Segment Start: DATA FOR THE TASK
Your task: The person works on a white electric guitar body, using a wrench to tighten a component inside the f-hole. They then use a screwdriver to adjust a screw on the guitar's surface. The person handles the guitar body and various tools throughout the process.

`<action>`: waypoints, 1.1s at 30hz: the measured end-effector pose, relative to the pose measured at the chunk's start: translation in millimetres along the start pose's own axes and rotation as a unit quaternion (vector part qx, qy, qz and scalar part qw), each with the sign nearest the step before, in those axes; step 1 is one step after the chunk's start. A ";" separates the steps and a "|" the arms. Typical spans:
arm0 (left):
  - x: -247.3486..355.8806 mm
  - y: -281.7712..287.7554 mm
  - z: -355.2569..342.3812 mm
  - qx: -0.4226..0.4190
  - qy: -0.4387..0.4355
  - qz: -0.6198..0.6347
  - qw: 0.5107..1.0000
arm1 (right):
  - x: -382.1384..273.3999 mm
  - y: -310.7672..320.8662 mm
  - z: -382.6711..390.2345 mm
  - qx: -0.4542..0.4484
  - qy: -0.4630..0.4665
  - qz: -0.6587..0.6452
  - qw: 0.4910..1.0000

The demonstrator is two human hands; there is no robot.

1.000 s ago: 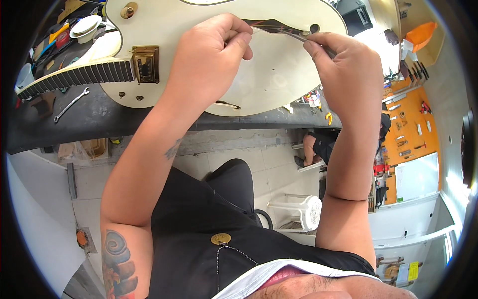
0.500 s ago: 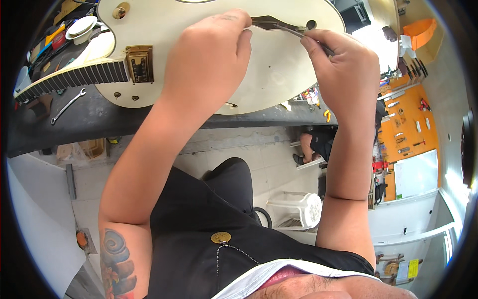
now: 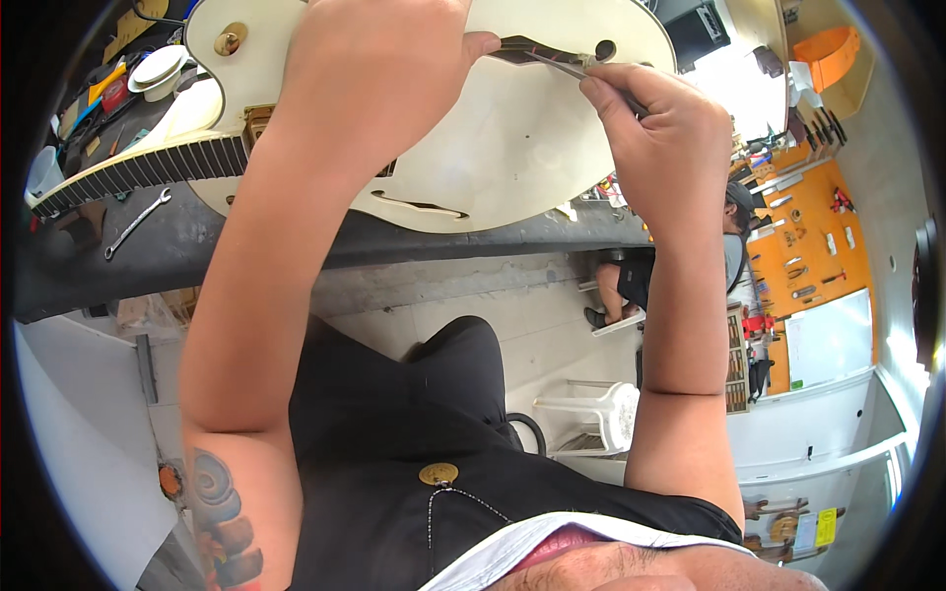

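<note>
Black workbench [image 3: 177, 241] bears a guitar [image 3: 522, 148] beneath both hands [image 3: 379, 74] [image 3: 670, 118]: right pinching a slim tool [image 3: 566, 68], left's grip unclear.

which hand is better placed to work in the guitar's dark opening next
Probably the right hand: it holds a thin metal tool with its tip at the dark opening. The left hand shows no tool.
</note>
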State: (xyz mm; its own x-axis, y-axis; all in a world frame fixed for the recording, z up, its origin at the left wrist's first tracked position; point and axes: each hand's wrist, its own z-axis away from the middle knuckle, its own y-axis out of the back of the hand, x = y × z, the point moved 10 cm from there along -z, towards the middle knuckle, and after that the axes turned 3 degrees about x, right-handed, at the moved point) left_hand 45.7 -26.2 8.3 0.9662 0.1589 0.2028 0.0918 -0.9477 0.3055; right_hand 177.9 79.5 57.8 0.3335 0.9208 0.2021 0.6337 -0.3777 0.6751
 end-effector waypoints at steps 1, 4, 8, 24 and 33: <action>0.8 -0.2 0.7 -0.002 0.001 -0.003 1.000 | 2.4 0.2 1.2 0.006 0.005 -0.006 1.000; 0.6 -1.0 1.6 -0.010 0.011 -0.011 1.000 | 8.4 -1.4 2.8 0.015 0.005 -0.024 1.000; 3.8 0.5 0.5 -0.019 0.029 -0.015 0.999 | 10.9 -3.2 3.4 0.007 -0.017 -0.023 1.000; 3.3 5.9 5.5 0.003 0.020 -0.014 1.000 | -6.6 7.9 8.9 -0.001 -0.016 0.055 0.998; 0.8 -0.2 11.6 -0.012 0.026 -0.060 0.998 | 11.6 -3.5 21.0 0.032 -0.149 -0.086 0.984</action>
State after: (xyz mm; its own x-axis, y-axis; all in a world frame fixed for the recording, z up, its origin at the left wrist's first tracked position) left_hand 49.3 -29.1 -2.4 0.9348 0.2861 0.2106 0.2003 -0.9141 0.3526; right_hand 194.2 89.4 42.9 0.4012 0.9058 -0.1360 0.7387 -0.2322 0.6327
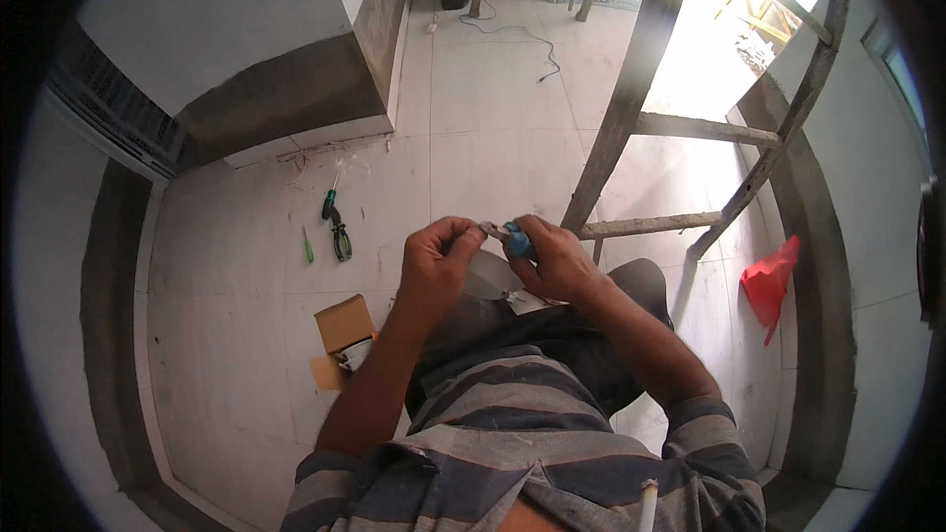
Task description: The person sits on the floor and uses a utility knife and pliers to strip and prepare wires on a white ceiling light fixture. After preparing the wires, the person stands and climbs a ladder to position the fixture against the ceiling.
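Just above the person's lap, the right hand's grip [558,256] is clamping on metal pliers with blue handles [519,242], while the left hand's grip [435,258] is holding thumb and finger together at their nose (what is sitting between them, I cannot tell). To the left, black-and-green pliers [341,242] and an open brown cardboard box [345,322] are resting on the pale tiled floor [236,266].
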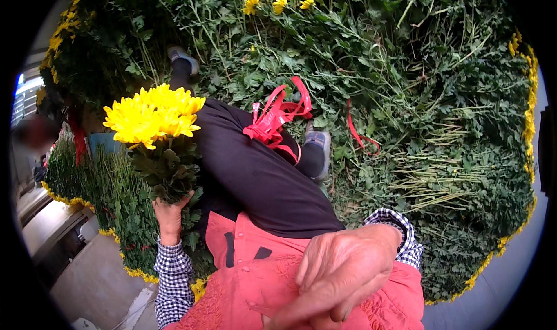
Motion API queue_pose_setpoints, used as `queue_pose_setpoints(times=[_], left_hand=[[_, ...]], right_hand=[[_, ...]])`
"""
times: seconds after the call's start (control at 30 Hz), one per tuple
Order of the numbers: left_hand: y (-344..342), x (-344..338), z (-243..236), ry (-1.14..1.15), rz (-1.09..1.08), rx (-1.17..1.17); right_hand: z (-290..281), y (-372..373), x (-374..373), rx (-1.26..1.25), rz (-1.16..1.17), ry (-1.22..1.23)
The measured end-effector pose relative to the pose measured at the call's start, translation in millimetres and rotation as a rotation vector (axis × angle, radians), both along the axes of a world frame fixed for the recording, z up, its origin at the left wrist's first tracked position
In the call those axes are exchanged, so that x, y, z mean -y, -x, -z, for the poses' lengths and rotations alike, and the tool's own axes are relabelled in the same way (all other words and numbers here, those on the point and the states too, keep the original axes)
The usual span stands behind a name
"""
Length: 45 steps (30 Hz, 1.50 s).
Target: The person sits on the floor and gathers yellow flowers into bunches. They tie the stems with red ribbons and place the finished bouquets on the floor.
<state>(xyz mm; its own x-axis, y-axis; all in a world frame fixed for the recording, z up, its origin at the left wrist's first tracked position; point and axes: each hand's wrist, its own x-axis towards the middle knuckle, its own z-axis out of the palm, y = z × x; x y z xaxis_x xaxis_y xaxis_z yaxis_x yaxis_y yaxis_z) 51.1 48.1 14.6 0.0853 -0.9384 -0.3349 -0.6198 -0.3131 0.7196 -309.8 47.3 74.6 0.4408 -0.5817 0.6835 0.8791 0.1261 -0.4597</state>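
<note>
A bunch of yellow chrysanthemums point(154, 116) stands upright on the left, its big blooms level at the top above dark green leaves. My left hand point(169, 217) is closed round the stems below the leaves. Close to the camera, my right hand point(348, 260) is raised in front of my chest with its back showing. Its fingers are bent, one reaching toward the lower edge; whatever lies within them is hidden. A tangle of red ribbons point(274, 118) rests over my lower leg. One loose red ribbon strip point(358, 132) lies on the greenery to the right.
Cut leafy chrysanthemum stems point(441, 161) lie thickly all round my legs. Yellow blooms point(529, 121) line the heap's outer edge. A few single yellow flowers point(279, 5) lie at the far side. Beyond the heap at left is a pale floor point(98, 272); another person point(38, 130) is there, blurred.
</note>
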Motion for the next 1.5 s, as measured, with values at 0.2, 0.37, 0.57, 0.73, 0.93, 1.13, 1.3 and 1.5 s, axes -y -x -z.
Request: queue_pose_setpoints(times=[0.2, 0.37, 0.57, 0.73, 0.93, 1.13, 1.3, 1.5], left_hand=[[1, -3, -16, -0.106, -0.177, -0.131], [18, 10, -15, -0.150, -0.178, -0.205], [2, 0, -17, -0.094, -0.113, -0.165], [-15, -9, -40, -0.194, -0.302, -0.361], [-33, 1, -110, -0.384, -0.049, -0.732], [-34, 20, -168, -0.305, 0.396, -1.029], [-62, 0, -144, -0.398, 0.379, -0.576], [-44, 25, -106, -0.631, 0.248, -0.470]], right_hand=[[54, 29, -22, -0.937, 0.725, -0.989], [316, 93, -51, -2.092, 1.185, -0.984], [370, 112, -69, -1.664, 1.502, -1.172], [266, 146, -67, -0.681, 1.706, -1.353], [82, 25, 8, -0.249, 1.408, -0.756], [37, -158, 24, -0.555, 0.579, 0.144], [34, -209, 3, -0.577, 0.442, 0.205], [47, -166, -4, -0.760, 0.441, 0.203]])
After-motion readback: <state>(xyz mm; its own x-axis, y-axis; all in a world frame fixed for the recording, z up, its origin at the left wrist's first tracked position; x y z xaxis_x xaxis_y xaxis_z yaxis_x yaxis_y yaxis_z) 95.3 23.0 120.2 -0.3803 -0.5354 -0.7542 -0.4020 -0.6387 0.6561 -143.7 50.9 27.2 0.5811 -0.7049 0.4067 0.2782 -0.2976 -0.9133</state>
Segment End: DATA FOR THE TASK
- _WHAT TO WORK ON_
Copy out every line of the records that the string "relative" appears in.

- _WRITTEN RESPONSE_
`<action>`: waypoints, 1.1s at 30hz: the measured end-effector pose, relative to the pose measured at the chunk's start: translation in millimetres along the start pose's own axes and rotation as a unit quaternion (vector part qx, qy, qz and scalar part qw), each with the sign nearest the step before, in those axes; step 1 is one step after the chunk's start. A ";" separates the steps and a "|" the arms. Typical spans:
The measured end-effector pose relative to the pose measured at the call's start, translation in millimetres and rotation as a rotation vector (axis × angle, radians), both along the axes of a world frame fixed for the recording, z up, its origin at the left wrist's first tracked position

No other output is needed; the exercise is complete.